El 26 de agosto de 2014, Garbiñe Muguruza tuvo que interrumpir brevemente su íntima rueda de prensa con dos periodistas después de perder en la primera ronda del Abierto de los Estados Unidos (3-6 y 6-7 frente a la croata Lucic-Baroni, la número 121 del mundo). Con lágrimas en los ojos y la voz rota, la española rehusó el ofrecimiento de detener la conversación para tomar aire en la sala de entrevistas número cinco del torneo (donde la organización lleva a las jugadoras de menor ránking) y no tuvo inconveniente en demostrar que estaba destrozada de arriba a abajo, pese a que había un par de grabadoras encima de la mesa.
“He jugado el peor puto partido del año”, se arrancó entonces la española, sin miramientos para decir la verdad. “Me ha podido la presión. Tenía que ganar este partido sobre el papel y no lo he podido hacer. Estoy muy decepcionada”, siguió Garbiñe. “Estoy enfadada conmigo misma. Quizás, jugaré 25 grandes más, ojalá, pero es la forma en la que he jugado, cómo he perdido. Lo mejor que tengo es lo que peor he hecho: no he tenido carácter ni he sido valiente ni agresiva. ¿Qué peor forma de perder hay que esa?”, se preguntó.
“Tengo muchas expectativas y mucha presión cada vez que voy a la pista a jugar”, prosiguió aquel día de verano Muguruza. “Antes trabaja con psicólogos, pero últimamente estoy poco receptiva a hacerlo. Supongo que la solución es ir más preparada mentalmente. Ella ha ido mucho a por el partido, muy agresiva, con ganas de ganar. Y yo no he tenido carácter para ganar”, continuó, recriminándose. “De cabeza no he estado en la pista. Es todo mental: esta chica no juega mejor que yo”.
El 31 de agosto de 2016, cuando Muguruza se despidió en la segunda ronda del mismo torneo contra la letona Sevastova (5-7 y 4-6) y se sentó en la sala de conferencias principal de Flushing Meadows, lejos de aquel pequeño espacio donde la distancia entre jugadora y periodistas es inexistente, se agarró a su discurso habitual, el mismo que ha repetido automáticamente tras algunos de los batacazos más grandes de su 2016 (como la derrota en la segunda ronda de Wimbledon, donde defendía la final del año anterior).

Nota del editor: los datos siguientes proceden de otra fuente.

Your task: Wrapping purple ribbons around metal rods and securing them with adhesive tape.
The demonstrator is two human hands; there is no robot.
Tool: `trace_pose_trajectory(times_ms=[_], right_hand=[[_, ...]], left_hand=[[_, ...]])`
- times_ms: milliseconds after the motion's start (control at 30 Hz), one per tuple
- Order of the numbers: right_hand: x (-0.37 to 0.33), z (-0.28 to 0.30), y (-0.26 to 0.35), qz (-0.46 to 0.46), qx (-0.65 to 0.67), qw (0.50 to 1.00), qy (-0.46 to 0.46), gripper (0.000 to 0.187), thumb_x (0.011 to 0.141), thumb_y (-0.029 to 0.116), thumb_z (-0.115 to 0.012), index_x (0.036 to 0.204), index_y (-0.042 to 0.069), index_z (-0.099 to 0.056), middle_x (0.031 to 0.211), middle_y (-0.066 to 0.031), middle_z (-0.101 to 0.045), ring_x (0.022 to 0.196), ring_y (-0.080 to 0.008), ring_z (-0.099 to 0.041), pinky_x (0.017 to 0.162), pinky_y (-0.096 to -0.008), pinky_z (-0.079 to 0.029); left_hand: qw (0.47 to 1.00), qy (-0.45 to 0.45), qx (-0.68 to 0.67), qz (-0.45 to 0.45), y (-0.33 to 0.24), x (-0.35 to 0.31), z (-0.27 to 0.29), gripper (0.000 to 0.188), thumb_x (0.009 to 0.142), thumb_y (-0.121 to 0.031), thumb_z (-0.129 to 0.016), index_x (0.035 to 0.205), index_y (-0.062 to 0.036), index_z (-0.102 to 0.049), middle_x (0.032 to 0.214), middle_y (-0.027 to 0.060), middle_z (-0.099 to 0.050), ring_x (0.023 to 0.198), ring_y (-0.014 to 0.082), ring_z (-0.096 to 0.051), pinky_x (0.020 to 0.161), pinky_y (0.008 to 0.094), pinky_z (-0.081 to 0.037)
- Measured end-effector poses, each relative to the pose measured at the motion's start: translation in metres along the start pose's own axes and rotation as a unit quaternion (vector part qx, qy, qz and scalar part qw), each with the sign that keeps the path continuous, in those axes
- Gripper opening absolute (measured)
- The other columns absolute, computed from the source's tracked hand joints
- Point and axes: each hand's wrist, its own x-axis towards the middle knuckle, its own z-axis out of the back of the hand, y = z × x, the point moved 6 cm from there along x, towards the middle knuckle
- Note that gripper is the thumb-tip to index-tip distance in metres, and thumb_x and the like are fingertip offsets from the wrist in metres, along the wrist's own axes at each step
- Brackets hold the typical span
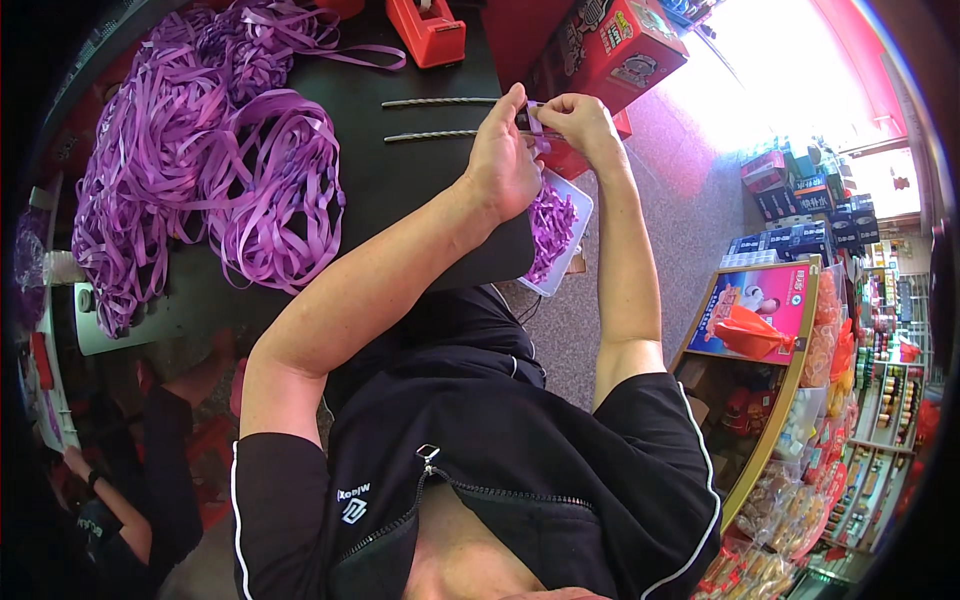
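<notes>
Closest in: black zip-neck top with white piping (545, 430). Then left hand (505, 165): fingers held long and close together, no telling whether gripping anything. Right hand (580, 120): thumb and forefinger pinched on a narrow, shiny purple ribbon strip (535, 120). Strip location: between both hands, by the right edge of the smooth black desk (375, 215). Main risk: strip slipping or twisting out of line, given so small a hold on so slick-looking a band.

Just left of the hands: two thin twisted grey metal rods (435, 101), roughly parallel, right ends hidden. Could get knocked or snagged by a sideways sweep of the left wrist; support unseen, so hard to judge how firm.

Below the hands, beside the desk edge: white plastic bin (583, 228) with short purple ribbon pieces (552, 228). Could lose a dropped strip among those, or spill some if bumped.

Farther off, on the left: big tangled heap of purple ribbon (165, 120), with looped purple bundle (280, 200) alongside. Could knot or drag several lengths together if tugged, because of crossed loops. Far edge: red plastic tape dispenser (428, 35), loose ribbon loop (375, 50) near it; could catch there if pulled that way.
</notes>
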Motion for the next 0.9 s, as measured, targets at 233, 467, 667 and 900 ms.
trace_pose_trajectory(times_ms=[233,467,667,900], right_hand=[[-0.008,-0.003,0.009,0.030,-0.048,0.998,-0.040,0.025,0.069,0.029,-0.070,0.076,0.005,-0.071,0.076,-0.0127,-0.068,0.073,-0.0240,-0.066,0.071,-0.0349,-0.050],[-0.015,-0.006,0.002,0.097,0.000,0.987,-0.127,0.039,0.069,0.029,-0.073,0.096,0.001,-0.066,0.082,-0.0126,-0.064,0.081,-0.0229,-0.062,0.074,-0.0349,-0.049],[-0.014,-0.019,-0.063,0.022,0.342,0.932,-0.122,0.033,0.088,0.033,-0.061,0.098,0.002,-0.065,0.081,-0.0030,-0.062,0.072,-0.0113,-0.056,0.063,-0.0248,-0.044],[-0.012,-0.101,-0.059,-0.092,0.746,0.634,0.183,0.023,0.093,0.019,-0.051,0.106,0.002,-0.058,0.090,-0.0096,-0.064,0.077,-0.0194,-0.063,0.067,-0.0325,-0.053]], left_hand=[[1.000,-0.013,0.006,0.004,0.001,0.002,0.003,0.075,0.087,-0.055,-0.049,0.143,-0.0163,-0.018,0.142,0.0268,-0.018,0.131,0.0320,-0.021,0.111,0.0421,0.000],[1.000,0.006,0.005,-0.010,0.002,0.007,0.008,0.076,0.087,-0.055,-0.049,0.144,-0.0157,-0.016,0.140,0.0269,-0.021,0.125,0.0309,-0.028,0.110,0.0408,-0.010],[1.000,-0.010,0.004,0.000,0.003,0.005,0.006,0.079,0.088,-0.055,-0.048,0.145,-0.0146,-0.012,0.143,0.0290,-0.015,0.131,0.0336,-0.024,0.112,0.0432,-0.004],[1.000,-0.031,0.001,0.003,0.002,0.006,0.010,0.082,0.088,-0.055,-0.047,0.147,-0.0142,-0.007,0.148,0.0320,0.005,0.141,0.0366,0.002,0.112,0.0443,0.006]])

“Las derrotas siempre te afectan un poco y son tristes”, respondió Garbiñe cuando le preguntaron qué consecuencias tenía la eliminación en el último grande de la temporada, donde aspiraba al título y quizás también al número uno del mundo. “Hubiese querido llegar más lejos, pero no le voy a dar muchas vueltas”, zanjó la española, que tuvo tiempo para bromear con los periodistas en inglés y no evidenció señal alguna de estar dolida por la caída ante Sevastova, aunque posiblemente en el interior de su cabeza la historia era bien distinta. En consecuencia, Muguruza vino a decir con sus palabras lo mismo que la semana anterior en Cincinnati: que no vale la pena estar enfadada por una derrota.
El evidente cambio en su forma de actuar coincide con la mediática explosión de Garbiñe, que desde aquella tarde 2014 ha ganado un Grand Slam (Roland Garros 2016), alcanzado otra final grande (Wimbledon 2015), llegado al número dos del mundo y asustado al vestuario, que ha identificado en ella a una de las elegidas para dominar el tenis a corto plazo, como no podía ser de otra forma en alguien con un tenis mercurial.
Las dos caras de la española están bien marcadas. Muguruza versus Garbiñe: la jugadora con galones de potencial ilimitado contra la niña que no había ganado nada y decía lo que sentía sin pararse a pensar en las consecuencias. Quizás, y como sugiere una reflexión que ya tiene muchas canas, en el término medio está la virtud.